Inclusão Digital no Brasil: conectados, mas ainda distantes da equidade
Em pleno 2025, o acesso à internet no Brasil atinge patamares históricos. Ainda assim, milhões de pessoas permanecem à margem do ambiente digital.
A chamada inclusão digital, mais do que nunca, é fundamental para garantir o exercício da cidadania, o acesso à informação e a inserção no mercado de trabalho. Entretanto, embora os dados mostrem avanços, as desigualdades persistem em ritmo preocupante.
Avanço da conectividade: o que os números revelam
De acordo com a pesquisa TIC Domicílios 2024, divulgada em maio de 2025, 84% dos brasileiros com 10 anos ou mais utilizaram a internet no último ano, o que representa cerca de 159 milhões de pessoas. Quando ampliado, o número salta para 166 milhões de usuários, ou seja, quase 89% da população.
Apesar disso, aproximadamente 29 milhões de brasileiros ainda estão desconectados. Ou seja, mesmo com a expansão das redes, um em cada dez brasileiros permanece fora do universo digital.
Além do mais, apenas 22% dos usuários de internet possuem conectividade significativa, segundo os critérios do NIC.br, que envolvem qualidade de conexão, domínio digital e diversidade de dispositivos. Em contrapartida, 34% da população está no nível mais baixo da escala de conectividade, o que limita seriamente as possibilidades de inclusão real.
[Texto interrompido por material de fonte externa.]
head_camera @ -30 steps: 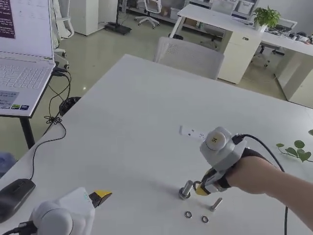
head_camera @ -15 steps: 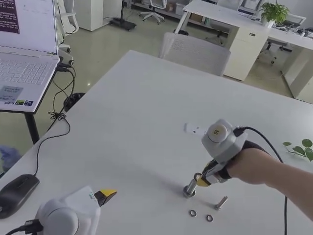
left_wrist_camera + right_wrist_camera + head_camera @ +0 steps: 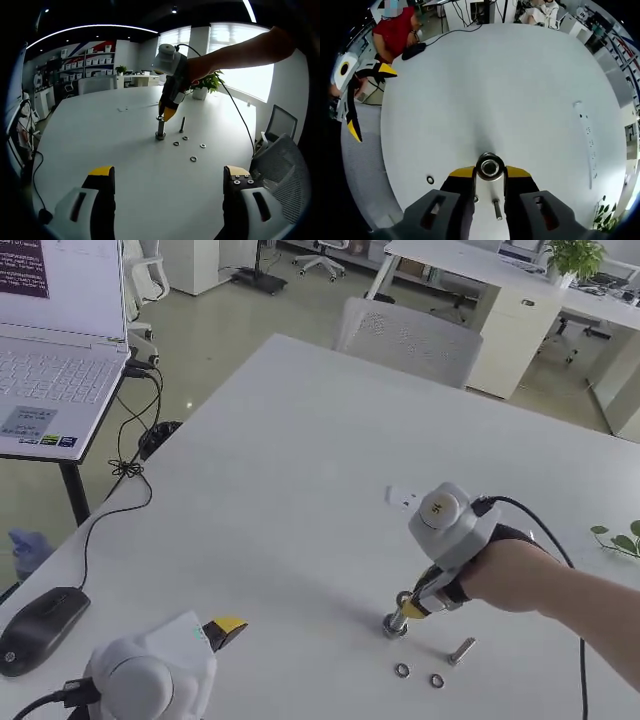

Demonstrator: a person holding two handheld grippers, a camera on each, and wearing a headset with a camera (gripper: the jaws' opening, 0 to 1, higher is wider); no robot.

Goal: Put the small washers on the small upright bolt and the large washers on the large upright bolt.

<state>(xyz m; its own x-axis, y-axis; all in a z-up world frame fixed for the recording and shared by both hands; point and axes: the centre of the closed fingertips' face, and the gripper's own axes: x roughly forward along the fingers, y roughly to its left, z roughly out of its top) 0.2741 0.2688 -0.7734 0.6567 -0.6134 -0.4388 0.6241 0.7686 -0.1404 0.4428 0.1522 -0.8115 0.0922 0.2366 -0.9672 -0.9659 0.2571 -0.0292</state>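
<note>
This is an open-plan office. A broad white round-edged bench (image 3: 280, 490) has a grey mesh-backed chair (image 3: 410, 340) at its far edge. A white power strip (image 3: 402, 500) and a black computer mouse (image 3: 40, 615) lie on it. Left of the bench, an open white laptop (image 3: 50, 390) sits on a side stand above trailing black cables (image 3: 125, 465). Beyond the bench stand long white desks (image 3: 470, 265), a white swivel chair on a star base (image 3: 320, 255) and a potted green plant (image 3: 575, 255). In the left gripper view, wall shelves (image 3: 85, 62) behind the bench carry what look like white storage bins, beside tall bright windows (image 3: 230, 55).
</note>
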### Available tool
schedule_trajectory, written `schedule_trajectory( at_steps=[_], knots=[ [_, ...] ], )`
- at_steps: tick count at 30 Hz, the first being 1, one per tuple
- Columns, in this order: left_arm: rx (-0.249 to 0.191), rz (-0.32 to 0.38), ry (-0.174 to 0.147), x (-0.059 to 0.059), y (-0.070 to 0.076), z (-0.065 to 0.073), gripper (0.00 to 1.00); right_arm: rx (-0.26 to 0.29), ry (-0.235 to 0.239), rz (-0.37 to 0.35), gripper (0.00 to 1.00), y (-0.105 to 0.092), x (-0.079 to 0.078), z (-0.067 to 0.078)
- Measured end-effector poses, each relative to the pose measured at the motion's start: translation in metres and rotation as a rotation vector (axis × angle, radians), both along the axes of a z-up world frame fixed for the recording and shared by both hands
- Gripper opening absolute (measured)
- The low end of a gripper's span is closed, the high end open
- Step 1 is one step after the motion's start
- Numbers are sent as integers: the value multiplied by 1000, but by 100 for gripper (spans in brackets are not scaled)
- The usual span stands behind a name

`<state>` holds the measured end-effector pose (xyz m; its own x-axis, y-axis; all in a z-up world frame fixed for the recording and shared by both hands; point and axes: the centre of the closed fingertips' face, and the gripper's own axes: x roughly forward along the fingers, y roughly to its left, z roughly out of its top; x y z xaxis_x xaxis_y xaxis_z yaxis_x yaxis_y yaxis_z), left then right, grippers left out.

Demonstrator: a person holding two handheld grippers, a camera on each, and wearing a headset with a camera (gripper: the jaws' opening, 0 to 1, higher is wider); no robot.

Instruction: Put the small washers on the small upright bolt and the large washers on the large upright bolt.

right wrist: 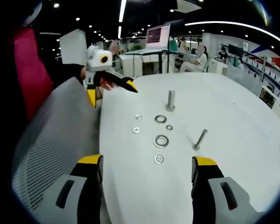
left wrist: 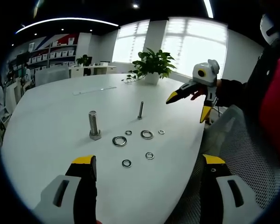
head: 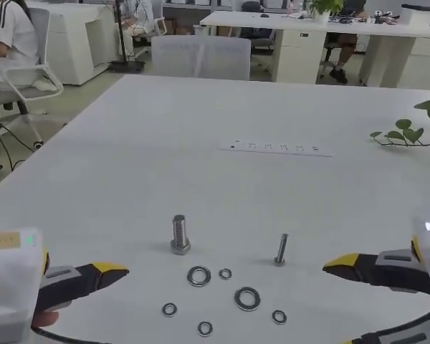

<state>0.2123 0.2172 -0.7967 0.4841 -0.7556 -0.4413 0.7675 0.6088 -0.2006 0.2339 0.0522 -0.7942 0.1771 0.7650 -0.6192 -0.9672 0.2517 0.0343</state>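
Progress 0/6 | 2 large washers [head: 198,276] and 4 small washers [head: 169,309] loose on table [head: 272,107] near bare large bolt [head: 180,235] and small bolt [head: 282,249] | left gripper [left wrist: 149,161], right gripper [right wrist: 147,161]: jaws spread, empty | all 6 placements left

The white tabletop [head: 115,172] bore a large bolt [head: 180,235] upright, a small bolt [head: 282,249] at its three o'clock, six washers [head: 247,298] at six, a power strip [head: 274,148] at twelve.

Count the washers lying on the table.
6, all flat on the table, none apparently hidden: two large washers before the large bolt; four small washers scattered around them.
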Motion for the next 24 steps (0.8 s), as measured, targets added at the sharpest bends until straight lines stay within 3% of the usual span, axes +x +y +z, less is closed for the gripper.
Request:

Desigualdade regional e acesso limitado
Ainda que o acesso domiciliar à internet tenha atingido 83% dos lares brasileiros, as disparidades entre regiões são evidentes.
Por exemplo, nas áreas urbanas, o percentual chega a quase 85%, enquanto nas zonas rurais gira em torno de 74%. Mais impressionante ainda é o dado de que apenas 5% dos moradores de zonas rurais têm acesso considerado significativo, contra 24% nas cidades.
Outro dado importante refere-se ao dispositivo utilizado: 60% dos brasileiros acessam a internet exclusivamente pelo celular, o que limita o uso de ferramentas mais robustas para estudo, trabalho e serviços digitais. Além disso, cerca de 14% dos domicílios ainda dependem apenas da internet móvel, o que prejudica a estabilidade da conexão.
Educação digital: uma ponte ainda frágil
A alfabetização digital segue como um dos maiores gargalos da inclusão no país. Embora crianças e jovens tenham maior familiaridade com a tecnologia, isso não significa domínio pleno das ferramentas digitais. Muitas vezes, o uso é restrito a redes sociais e entretenimento, sem aprofundamento em habilidades que promovam autonomia e pensamento crítico.
Nesse sentido, escolas públicas e projetos comunitários exercem papel fundamental. Contudo, a ausência de formação continuada para professores, a falta de laboratórios bem equipados e as dificuldades de conectividade em escolas rurais ainda impedem uma transformação consistente.
Felizmente, algumas iniciativas governamentais e sociais vêm tentando mudar esse cenário. O programa Wi-Fi Brasil, por exemplo, oferece internet gratuita em escolas, unidades de saúde e espaços públicos. Além disso, projetos locais liderados por ONGs e bibliotecas comunitárias ajudam a democratizar o acesso à informação.

Pandemia e seus reflexos duradouros
Durante a pandemia de COVID-19, a desigualdade digital foi escancarada. Quem não tinha acesso à internet ficou sem estudar, sem trabalhar e sem atendimento em serviços básicos. Embora a crise sanitária tenha acelerado a digitalização de vários setores, ela também evidenciou quem ficou para trás.
Esse período serviu de alerta e, ao mesmo tempo, impulsionou ações de conectividade mais abrangentes. No entanto, os reflexos ainda se fazem sentir: famílias que perderam renda deixaram de pagar por pacotes de internet, enquanto comunidades inteiras seguem sem infraestrutura adequada.
O que falta para um Brasil realmente conectado
Para que a inclusão digital no Brasil deixe de ser apenas estatística, é necessário ir além da oferta técnica. Investir em infraestrutura de qualidade, ampliar o acesso a dispositivos modernos e, sobretudo, garantir formação digital contínua para todas as faixas etárias são medidas urgentes.
Além disso, o país precisa de políticas públicas consistentes, com metas mensuráveis, foco em equidade regional e atenção aos grupos mais vulneráveis. Nesse contexto, a tecnologia deve ser vista como meio de inclusão e não como mais um fator de exclusão.
Considerações finais
Em síntese, o Brasil está mais conectado do que nunca, mas ainda carrega desigualdades profundas no acesso e na qualidade dessa conectividade. Se quisermos garantir uma inclusão digital verdadeira, que empodere e transforme, será preciso agir com estratégia, sensibilidade social e compromisso com o futuro.